Your task is to print all of the data word for word.

Stored data
== Segment start ==

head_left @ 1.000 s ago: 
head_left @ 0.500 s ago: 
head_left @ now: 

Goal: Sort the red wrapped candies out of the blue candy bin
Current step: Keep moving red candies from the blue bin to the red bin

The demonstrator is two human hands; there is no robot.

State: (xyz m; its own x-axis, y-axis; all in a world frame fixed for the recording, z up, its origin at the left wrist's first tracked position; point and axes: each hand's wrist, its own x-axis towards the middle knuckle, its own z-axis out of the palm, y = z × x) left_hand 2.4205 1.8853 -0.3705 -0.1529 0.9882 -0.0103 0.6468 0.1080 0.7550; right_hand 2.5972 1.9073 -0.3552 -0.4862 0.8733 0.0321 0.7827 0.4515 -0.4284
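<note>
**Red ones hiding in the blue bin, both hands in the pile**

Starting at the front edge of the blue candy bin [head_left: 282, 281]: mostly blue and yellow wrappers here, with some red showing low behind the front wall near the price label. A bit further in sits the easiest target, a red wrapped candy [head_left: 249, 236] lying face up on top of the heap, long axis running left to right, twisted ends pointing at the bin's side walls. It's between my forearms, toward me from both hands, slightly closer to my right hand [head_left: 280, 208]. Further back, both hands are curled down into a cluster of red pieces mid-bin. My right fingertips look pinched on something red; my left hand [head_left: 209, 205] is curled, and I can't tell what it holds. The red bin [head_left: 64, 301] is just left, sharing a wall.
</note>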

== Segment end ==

Answer space
head_left @ 1.000 s ago: 
head_left @ 0.500 s ago: 
head_left @ now: 

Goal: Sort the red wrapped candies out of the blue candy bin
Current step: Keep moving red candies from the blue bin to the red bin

The demonstrator is two human hands; there is no robot.

State: (xyz m; its own x-axis, y-axis; all in a world frame fixed for the recording, z up, its origin at the left wrist's first tracked position; point and axes: each hand's wrist, its own x-axis towards the middle knuckle, its own z-axis out of the palm, y = z × x) left_hand 2.4205 1.8853 -0.3705 -0.1529 0.9882 -0.0103 0.6468 0.1080 0.7550; right_hand 2.5972 1.9073 -0.3552 -0.4862 0.8733 0.0321 0.7827 0.4515 -0.4284
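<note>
**Red ones hiding in the blue bin, both hands in the pile**

Starting at the front edge of the blue candy bin [head_left: 282, 281]: mostly blue and yellow wrappers here, with some red showing low behind the front wall near the price label. A bit further in sits the easiest target, a red wrapped candy [head_left: 249, 236] lying face up on top of the heap, long axis running left to right, twisted ends pointing at the bin's side walls. It's between my forearms, toward me from both hands, slightly closer to my right hand [head_left: 280, 208]. Further back, both hands are curled down into a cluster of red pieces mid-bin. My right fingertips look pinched on something red; my left hand [head_left: 209, 205] is curled, and I can't tell what it holds. The red bin [head_left: 64, 301] is just left, sharing a wall.
</note>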

Output is finished, and nothing else is required.